Acostumbraba a subir las noches de luna llena a la azotea del
edificio. Silente y sola, presa del influjo del plenilunio, pasaba largos ratos
absorta en aquel otero nocturno. Ella y la luna, la luna y ella, en íntima
comunión con la inmensa esfera plateada. Una noche descubrió, difusa y lejana,
la presencia de otro observador. Ella
percibía vagamente sus escurridizas miradas que, conforme fueron atesorando
lunas, se tornaron firmes y prolongadas. Una vez creyó ver cómo de sus ojos,
que adivinaba grandes y rasgados, emergían sendos haces luminosos que atribuyó
a un caprichoso reflejo de la luna en su cara.
Un día tras otro, durante
las horas de luz, trataba de identificar entre los vecinos de la
comunidad al misterioso compañero de observatorio, sin conseguirlo.
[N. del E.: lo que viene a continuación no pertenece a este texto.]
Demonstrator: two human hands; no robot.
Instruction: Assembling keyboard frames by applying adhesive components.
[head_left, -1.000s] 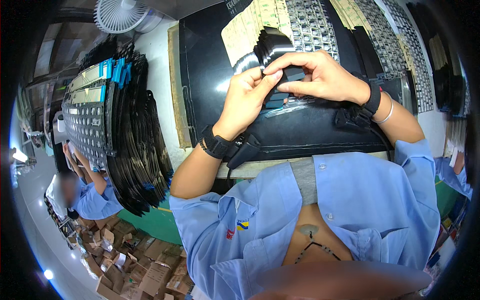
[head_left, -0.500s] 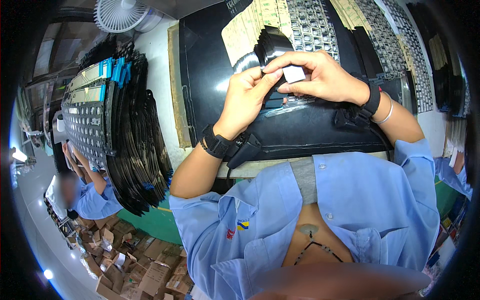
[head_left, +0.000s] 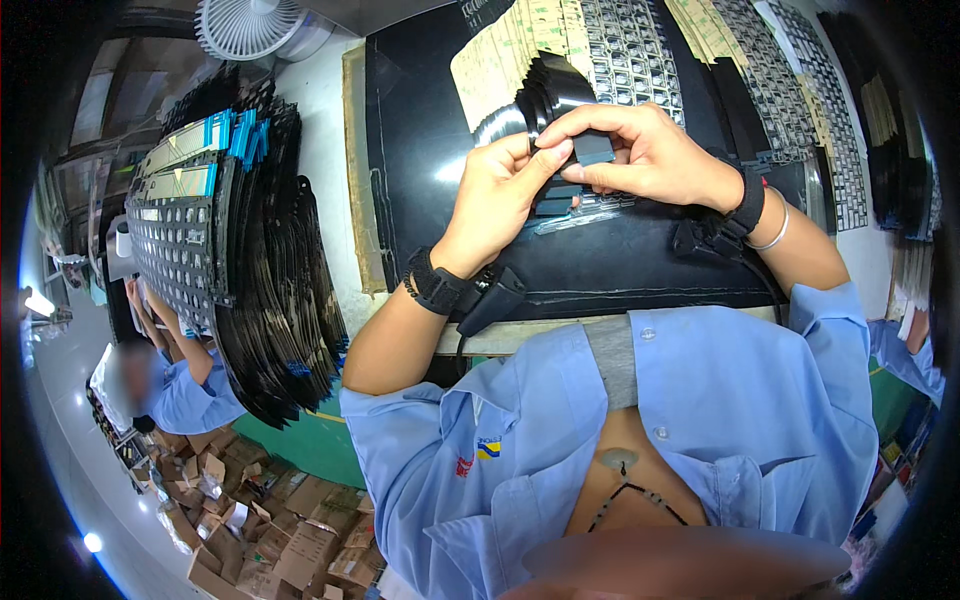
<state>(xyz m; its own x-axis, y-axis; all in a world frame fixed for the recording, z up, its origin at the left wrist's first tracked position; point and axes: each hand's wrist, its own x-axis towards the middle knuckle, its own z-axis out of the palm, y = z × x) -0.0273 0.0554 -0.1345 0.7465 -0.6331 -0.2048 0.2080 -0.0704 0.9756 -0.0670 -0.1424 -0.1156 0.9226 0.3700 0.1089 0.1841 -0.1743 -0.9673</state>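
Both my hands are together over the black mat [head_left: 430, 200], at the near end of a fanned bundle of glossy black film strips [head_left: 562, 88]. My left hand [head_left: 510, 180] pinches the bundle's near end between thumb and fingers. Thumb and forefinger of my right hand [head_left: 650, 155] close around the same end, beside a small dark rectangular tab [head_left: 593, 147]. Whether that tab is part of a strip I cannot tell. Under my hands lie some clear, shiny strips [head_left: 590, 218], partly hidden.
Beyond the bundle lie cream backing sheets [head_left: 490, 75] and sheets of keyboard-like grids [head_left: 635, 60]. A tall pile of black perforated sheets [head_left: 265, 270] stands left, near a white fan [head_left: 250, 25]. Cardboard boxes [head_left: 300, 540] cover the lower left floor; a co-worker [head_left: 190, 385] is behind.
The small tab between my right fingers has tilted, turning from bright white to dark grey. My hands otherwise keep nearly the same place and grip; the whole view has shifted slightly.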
Justo la
noche que había decidido resolver el enigma dirigiéndose a él, este no acudió a
la cita con Selene.
Muchas lunas más tarde, apareció posada sobre la azotea una
pequeña cosmonave. Desde su puerta abierta surgía una luz cegadora. Ella
contemplaba la escena paralizada, cuando una fuerza inesperada la impulsó
dentro de la nave, al tiempo que un cuerpo inerte era escupido de la misma.
Cuando creyó comprenderlo todo, ya habían despegado.